-- RECORDED INFORMATION follows --

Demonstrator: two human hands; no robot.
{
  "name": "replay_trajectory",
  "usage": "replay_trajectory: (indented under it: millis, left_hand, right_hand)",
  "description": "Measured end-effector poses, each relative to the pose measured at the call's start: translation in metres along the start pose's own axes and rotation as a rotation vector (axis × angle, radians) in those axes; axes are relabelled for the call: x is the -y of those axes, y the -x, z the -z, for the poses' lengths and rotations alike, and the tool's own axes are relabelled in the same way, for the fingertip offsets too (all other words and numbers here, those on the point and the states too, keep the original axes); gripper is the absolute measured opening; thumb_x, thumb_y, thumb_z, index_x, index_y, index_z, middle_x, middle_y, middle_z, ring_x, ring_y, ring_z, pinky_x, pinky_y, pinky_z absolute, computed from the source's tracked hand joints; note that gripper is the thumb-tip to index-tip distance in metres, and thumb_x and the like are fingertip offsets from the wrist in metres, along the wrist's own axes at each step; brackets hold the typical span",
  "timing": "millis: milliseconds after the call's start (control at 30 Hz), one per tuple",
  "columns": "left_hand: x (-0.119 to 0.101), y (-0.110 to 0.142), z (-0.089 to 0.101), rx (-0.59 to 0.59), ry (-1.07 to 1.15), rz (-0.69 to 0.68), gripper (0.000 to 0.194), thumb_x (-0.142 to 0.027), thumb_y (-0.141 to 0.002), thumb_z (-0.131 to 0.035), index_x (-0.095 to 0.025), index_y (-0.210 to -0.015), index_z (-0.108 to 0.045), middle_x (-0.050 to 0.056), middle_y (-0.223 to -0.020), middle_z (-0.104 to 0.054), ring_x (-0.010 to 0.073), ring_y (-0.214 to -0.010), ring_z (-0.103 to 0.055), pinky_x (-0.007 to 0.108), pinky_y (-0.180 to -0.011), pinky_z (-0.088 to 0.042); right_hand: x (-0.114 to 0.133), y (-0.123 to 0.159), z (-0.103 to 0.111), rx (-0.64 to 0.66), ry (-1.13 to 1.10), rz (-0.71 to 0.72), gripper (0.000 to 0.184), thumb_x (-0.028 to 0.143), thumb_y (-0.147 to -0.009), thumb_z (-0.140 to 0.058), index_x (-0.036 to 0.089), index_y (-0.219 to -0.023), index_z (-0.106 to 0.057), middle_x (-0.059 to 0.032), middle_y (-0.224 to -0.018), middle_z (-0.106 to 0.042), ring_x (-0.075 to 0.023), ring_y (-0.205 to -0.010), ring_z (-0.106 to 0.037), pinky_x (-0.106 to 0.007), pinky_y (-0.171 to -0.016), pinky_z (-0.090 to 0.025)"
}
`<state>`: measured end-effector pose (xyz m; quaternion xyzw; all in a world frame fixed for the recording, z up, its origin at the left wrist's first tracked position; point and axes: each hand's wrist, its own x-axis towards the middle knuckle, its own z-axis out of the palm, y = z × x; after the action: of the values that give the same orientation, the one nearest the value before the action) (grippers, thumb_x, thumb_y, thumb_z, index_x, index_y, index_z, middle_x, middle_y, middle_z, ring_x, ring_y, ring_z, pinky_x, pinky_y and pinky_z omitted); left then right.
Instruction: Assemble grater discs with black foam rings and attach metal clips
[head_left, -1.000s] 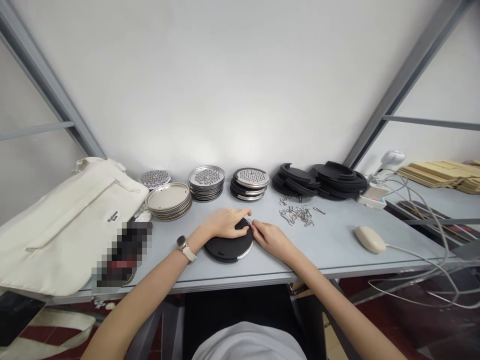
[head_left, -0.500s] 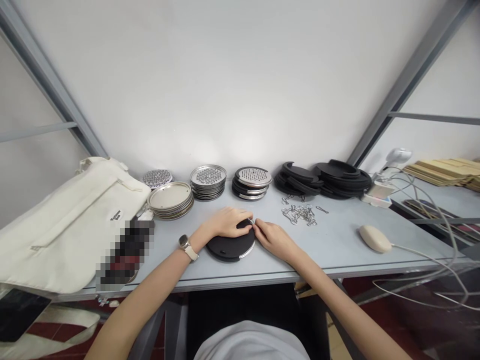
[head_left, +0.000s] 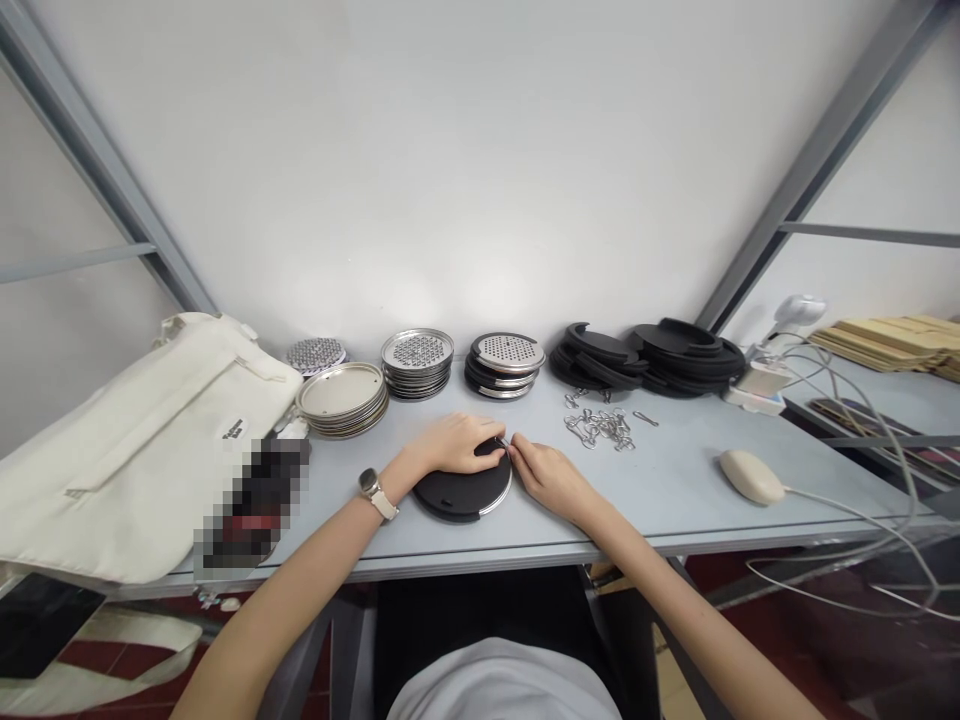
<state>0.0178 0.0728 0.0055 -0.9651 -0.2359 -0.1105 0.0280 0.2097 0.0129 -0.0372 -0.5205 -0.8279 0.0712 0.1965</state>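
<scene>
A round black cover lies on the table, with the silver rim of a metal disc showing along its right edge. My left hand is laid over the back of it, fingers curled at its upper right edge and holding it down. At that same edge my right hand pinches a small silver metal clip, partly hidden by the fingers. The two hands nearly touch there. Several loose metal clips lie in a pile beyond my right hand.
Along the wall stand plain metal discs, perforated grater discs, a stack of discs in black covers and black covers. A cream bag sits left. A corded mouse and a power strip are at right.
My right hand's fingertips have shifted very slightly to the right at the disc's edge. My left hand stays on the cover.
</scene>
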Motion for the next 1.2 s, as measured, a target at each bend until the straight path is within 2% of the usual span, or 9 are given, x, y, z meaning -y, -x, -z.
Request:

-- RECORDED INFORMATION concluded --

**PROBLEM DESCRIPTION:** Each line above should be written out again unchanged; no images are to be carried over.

**FINISHED EXERCISE:**
Demonstrator: two human hands; no robot.
{
  "name": "replay_trajectory",
  "usage": "replay_trajectory: (indented under it: millis, left_hand, right_hand)",
  "description": "Measured end-effector poses, each relative to the pose measured at the call's start: translation in metres along the start pose's own axes and rotation as a rotation vector (axis × angle, radians) in those axes; axes are relabelled for the call: x is the -y of those axes, y the -x, z the -z, for the poses' lengths and rotations alike, and the tool's own axes are relabelled in the same way, for the fingertip offsets too (all other words and numbers here, those on the point and the states too, keep the original axes); gripper is the absolute measured opening; thumb_x, thumb_y, thumb_z, index_x, index_y, index_z, middle_x, middle_y, middle_z, ring_x, ring_y, ring_z, pinky_x, pinky_y, pinky_z absolute, computed from the source's tracked hand joints; note that gripper is the thumb-tip to index-tip distance in metres, and thumb_x and the like are fingertip offsets from the wrist in metres, along the wrist's own axes at each step; brackets hold the typical span",
  "timing": "millis: milliseconds after the call's start (control at 30 Hz), one per tuple",
  "columns": "left_hand: x (-0.119 to 0.101), y (-0.110 to 0.142), z (-0.089 to 0.101), rx (-0.59 to 0.59), ry (-1.07 to 1.15), rz (-0.69 to 0.68), gripper (0.000 to 0.194), thumb_x (-0.142 to 0.027), thumb_y (-0.141 to 0.002), thumb_z (-0.131 to 0.035), index_x (-0.095 to 0.025), index_y (-0.210 to -0.015), index_z (-0.108 to 0.045), middle_x (-0.050 to 0.056), middle_y (-0.223 to -0.020), middle_z (-0.104 to 0.054), ring_x (-0.010 to 0.073), ring_y (-0.214 to -0.010), ring_z (-0.103 to 0.055), pinky_x (-0.007 to 0.108), pinky_y (-0.180 to -0.011), pinky_z (-0.088 to 0.042); right_hand: x (-0.114 to 0.133), y (-0.123 to 0.159), z (-0.103 to 0.111), rx (-0.64 to 0.66), ry (-1.13 to 1.10), rz (-0.71 to 0.72), gripper (0.000 to 0.184), thumb_x (-0.028 to 0.143), thumb_y (-0.147 to -0.009), thumb_z (-0.140 to 0.058), index_x (-0.036 to 0.089), index_y (-0.219 to -0.023), index_z (-0.106 to 0.057), middle_x (-0.059 to 0.032), middle_y (-0.224 to -0.018), middle_z (-0.106 to 0.042), ring_x (-0.075 to 0.023), ring_y (-0.205 to -0.010), ring_z (-0.106 to 0.037), pinky_x (-0.106 to 0.007), pinky_y (-0.171 to -0.016), pinky_z (-0.090 to 0.025)"
}
`<state>`: measured end-effector pose (xyz m; quaternion xyzw; all in a world frame fixed for the recording, z up, its origin at the left wrist's first tracked position; point and axes: each hand's wrist, its own x-axis towards the middle knuckle, its own z-axis out of the palm, y = z × x; after the action: of the values that give the same orientation, the one nearest the value before the action) (grippers, thumb_x, thumb_y, thumb_z, index_x, index_y, index_z, middle_x, middle_y, middle_z, ring_x, ring_y, ring_z, pinky_x, pinky_y and pinky_z omitted); left then right.
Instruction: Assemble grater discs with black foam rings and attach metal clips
[head_left, -1.000s] 
[head_left, -0.500s] 
[head_left, +0.000s] 
<state>0.0178 0.0728 0.0055 -0.9651 -0.2359 -0.1105 0.0280 0.2097 0.0129 -0.0372 -0.5205 -0.8279 0.0712 0.1965</state>
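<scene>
A round black cover lies on the table, with the silver rim of a metal disc showing along its right edge. My left hand is laid over the back of it, fingers curled at its upper right edge and holding it down. At that same edge my right hand pinches a small silver metal clip, partly hidden by the fingers. The two hands nearly touch there. Several loose metal clips lie in a pile beyond my right hand.
Along the wall stand plain metal discs, perforated grater discs, a stack of discs in black covers and black covers. A cream bag sits left. A corded mouse and a power strip are at right.
My right hand's fingertips have shifted very slightly to the right at the disc's edge. My left hand stays on the cover.
</scene>
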Motion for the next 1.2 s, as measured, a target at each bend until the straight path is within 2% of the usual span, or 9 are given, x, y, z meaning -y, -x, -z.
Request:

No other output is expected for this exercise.